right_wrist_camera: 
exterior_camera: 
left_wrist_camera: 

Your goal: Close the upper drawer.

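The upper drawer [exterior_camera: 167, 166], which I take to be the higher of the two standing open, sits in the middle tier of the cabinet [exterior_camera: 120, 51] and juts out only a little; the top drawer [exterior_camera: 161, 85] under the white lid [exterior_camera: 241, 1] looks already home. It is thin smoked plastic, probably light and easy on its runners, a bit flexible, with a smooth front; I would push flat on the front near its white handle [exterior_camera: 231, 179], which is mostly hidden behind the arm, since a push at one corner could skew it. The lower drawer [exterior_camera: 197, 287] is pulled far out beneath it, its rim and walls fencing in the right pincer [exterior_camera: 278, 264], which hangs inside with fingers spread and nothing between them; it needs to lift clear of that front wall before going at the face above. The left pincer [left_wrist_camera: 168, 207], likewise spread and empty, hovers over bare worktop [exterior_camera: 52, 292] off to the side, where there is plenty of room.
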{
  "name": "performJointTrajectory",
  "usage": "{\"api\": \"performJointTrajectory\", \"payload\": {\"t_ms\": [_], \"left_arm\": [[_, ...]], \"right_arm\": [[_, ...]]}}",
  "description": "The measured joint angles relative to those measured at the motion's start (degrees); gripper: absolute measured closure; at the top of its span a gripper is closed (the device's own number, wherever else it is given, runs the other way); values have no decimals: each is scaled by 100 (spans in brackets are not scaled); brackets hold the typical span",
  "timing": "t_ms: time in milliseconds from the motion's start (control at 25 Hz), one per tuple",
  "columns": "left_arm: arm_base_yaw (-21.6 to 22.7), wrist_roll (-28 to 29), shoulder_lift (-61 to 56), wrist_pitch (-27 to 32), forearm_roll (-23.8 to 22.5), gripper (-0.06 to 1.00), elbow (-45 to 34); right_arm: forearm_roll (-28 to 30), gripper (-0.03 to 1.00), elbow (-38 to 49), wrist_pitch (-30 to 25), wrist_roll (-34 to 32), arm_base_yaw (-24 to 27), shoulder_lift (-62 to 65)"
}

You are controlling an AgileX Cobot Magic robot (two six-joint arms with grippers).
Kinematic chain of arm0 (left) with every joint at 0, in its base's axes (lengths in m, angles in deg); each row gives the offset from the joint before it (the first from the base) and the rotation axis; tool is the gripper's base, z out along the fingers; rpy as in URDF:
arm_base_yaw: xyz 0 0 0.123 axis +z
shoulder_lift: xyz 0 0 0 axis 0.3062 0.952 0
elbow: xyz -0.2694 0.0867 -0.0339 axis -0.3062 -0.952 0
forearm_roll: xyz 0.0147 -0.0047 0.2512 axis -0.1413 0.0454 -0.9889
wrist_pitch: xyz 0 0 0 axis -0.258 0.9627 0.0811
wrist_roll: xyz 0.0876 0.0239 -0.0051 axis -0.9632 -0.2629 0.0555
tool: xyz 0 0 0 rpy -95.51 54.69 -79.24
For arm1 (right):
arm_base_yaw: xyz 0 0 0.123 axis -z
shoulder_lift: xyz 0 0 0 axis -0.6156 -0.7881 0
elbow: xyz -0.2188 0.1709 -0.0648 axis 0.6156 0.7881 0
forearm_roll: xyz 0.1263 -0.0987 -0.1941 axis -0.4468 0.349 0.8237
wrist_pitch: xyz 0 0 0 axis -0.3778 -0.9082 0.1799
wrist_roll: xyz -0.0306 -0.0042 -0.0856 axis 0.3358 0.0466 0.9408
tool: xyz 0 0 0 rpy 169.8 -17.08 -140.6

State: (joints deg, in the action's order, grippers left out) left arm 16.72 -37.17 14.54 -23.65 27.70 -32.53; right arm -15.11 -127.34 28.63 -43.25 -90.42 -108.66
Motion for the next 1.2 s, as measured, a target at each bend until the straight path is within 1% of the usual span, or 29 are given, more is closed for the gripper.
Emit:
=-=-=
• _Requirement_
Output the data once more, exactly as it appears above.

• _Exercise solution_
right_wrist_camera: 
exterior_camera: 
left_wrist_camera: 

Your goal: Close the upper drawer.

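The upper drawer [exterior_camera: 167, 166], which I take to be the higher of the two standing open, sits in the middle tier of the cabinet [exterior_camera: 120, 51] and juts out only a little; the top drawer [exterior_camera: 161, 85] under the white lid [exterior_camera: 241, 1] looks already home. It is thin smoked plastic, probably light and easy on its runners, a bit flexible, with a smooth front; I would push flat on the front near its white handle [exterior_camera: 231, 179], which is mostly hidden behind the arm, since a push at one corner could skew it. The lower drawer [exterior_camera: 197, 287] is pulled far out beneath it, its rim and walls fencing in the right pincer [exterior_camera: 278, 264], which hangs inside with fingers spread and nothing between them; it needs to lift clear of that front wall before going at the face above. The left pincer [left_wrist_camera: 168, 207], likewise spread and empty, hovers over bare worktop [exterior_camera: 52, 292] off to the side, where there is plenty of room.
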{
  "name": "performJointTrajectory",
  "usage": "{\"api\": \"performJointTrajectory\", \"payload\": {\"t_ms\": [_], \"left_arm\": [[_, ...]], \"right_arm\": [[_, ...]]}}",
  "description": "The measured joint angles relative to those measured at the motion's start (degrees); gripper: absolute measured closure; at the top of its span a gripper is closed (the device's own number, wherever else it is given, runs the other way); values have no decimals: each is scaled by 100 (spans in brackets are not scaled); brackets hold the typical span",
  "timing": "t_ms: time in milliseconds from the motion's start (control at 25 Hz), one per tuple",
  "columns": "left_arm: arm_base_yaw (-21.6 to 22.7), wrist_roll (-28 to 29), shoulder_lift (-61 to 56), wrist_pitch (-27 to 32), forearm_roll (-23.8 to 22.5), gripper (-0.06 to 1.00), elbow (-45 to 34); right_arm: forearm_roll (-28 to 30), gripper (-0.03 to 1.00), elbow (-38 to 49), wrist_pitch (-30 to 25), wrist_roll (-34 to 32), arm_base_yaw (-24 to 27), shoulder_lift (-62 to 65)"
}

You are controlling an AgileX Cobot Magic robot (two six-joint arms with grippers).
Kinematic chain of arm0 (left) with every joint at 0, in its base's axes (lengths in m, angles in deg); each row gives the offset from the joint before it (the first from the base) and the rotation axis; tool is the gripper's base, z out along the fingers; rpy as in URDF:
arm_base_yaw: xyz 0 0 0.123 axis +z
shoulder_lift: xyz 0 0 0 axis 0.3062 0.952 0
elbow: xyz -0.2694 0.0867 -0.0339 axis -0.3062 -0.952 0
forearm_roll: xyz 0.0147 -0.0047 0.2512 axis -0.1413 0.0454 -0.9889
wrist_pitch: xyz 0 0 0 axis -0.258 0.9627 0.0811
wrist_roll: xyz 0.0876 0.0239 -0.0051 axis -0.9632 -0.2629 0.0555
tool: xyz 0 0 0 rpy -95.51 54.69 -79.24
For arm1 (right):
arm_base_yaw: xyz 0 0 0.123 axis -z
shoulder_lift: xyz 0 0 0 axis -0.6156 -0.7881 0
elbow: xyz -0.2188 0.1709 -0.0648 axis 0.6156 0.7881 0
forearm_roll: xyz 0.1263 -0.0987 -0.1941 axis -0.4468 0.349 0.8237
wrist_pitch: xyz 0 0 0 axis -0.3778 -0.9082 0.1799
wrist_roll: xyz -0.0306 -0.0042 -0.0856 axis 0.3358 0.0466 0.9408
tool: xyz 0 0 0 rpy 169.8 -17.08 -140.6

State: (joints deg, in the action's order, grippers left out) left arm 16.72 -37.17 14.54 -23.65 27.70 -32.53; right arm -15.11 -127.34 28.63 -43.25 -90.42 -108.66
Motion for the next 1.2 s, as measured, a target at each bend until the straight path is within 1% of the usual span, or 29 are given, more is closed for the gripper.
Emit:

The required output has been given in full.